#### What you need to do
Each line of the material, from the first through the one containing "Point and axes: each", is to be written out exactly.

#### Raw data
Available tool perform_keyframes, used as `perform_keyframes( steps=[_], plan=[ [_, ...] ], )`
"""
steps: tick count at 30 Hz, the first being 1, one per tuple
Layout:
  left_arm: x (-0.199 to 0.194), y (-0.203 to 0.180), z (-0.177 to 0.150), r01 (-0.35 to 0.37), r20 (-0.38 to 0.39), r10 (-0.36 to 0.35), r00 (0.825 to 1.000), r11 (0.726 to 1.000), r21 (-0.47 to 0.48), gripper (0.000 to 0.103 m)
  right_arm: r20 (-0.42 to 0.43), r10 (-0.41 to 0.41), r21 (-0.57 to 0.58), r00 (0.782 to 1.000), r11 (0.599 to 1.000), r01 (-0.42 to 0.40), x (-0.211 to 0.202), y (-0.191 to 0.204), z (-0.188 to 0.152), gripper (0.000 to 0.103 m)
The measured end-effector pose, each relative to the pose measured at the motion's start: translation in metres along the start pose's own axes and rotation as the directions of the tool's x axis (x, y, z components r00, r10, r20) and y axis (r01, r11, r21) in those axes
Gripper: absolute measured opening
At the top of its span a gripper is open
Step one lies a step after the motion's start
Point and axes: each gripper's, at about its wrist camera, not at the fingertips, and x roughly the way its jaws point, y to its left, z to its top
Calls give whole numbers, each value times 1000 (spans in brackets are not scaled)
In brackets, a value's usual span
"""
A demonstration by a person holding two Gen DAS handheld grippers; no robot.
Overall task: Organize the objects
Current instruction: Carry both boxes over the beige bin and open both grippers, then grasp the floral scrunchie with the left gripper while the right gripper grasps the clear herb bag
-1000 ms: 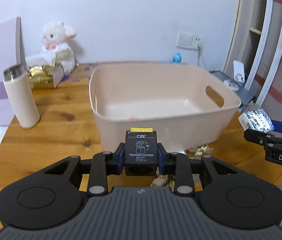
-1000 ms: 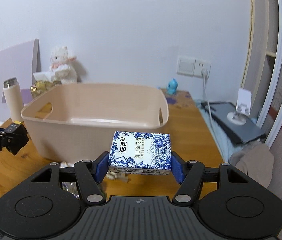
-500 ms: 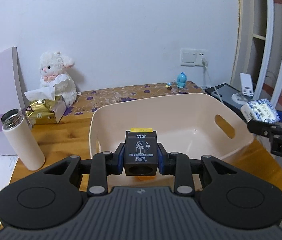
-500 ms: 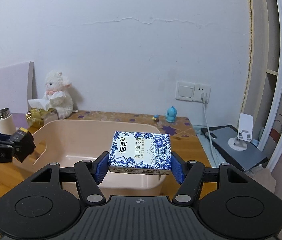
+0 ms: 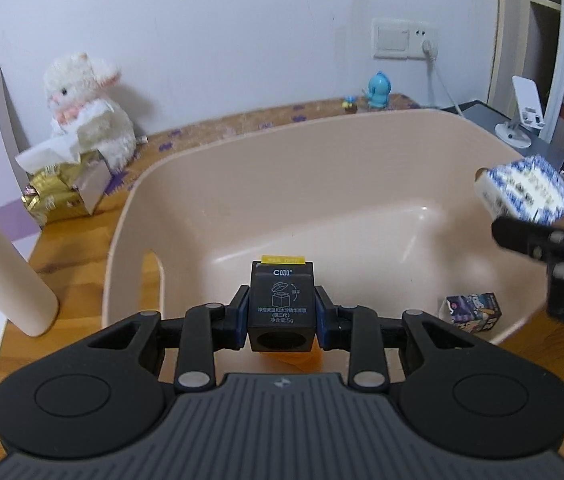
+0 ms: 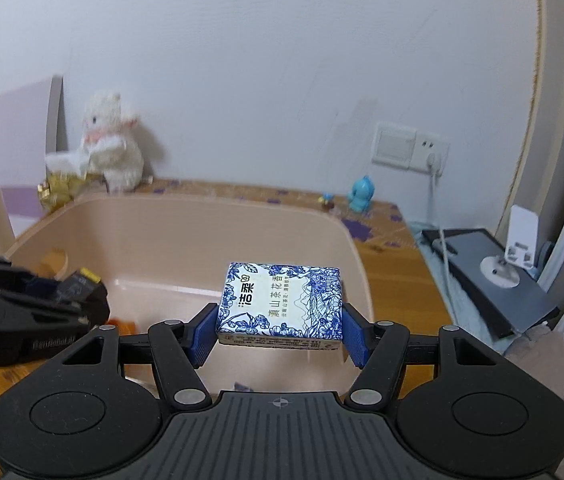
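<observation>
My left gripper (image 5: 282, 312) is shut on a small black box (image 5: 282, 304) with a yellow tab and holds it above the near side of the beige plastic tub (image 5: 217, 168). My right gripper (image 6: 279, 334) is shut on a blue-and-white patterned tissue pack (image 6: 282, 304), also over the tub (image 6: 185, 236). In the left wrist view the tissue pack (image 5: 526, 188) hangs over the tub's right rim. In the right wrist view the black box (image 6: 77, 286) shows at the left. A small dark printed box (image 5: 474, 312) lies inside the tub at its right; something orange lies under the black box.
On the wooden table (image 5: 69, 248) left of the tub stand a cream bottle (image 5: 5, 272), a gold tissue box (image 5: 61, 196) and a white plush lamb (image 5: 85, 108). A blue figurine (image 6: 362, 194) stands by the wall. A white phone stand (image 6: 518, 248) rests on a dark device at the right.
Both grippers have risen and moved forward over the tub with their loads; a second ago they were low in front of it. The tub's floor now shows.
</observation>
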Motion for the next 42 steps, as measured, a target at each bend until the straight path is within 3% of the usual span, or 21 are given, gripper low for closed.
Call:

#### Response box
Available tool perform_keyframes, used as `perform_keyframes( steps=[_], plan=[ [_, ...] ], )`
"""
steps: tick count at 30 Hz, the first being 1, one per tuple
Layout:
  left_arm: x (-0.199 to 0.194), y (-0.203 to 0.180), z (-0.177 to 0.150), r01 (-0.35 to 0.37), r20 (-0.38 to 0.39), r10 (-0.36 to 0.35), r00 (0.825 to 1.000), r11 (0.726 to 1.000), r21 (-0.47 to 0.48), gripper (0.000 to 0.103 m)
  right_arm: r20 (-0.42 to 0.43), r10 (-0.41 to 0.41), r21 (-0.57 to 0.58), r00 (0.782 to 1.000), r11 (0.599 to 1.000), r01 (-0.42 to 0.40), x (-0.211 to 0.202), y (-0.191 to 0.204), z (-0.188 to 0.152), gripper (0.000 to 0.103 m)
The measured end-effector pose, each relative to the pose measured at the motion's start: translation in metres along the start pose's own axes and rotation as the directions of the tool's x axis (x, y, z components r00, r10, r20) and y axis (r01, r11, r21) in those axes
Gripper: absolute measured opening
At the top of its span a gripper is open
Step one lies a step after the motion's start
Point and axes: each gripper's, at about its wrist camera, not at the fingertips, and x roughly the way its jaws point, y to its left, z to its top

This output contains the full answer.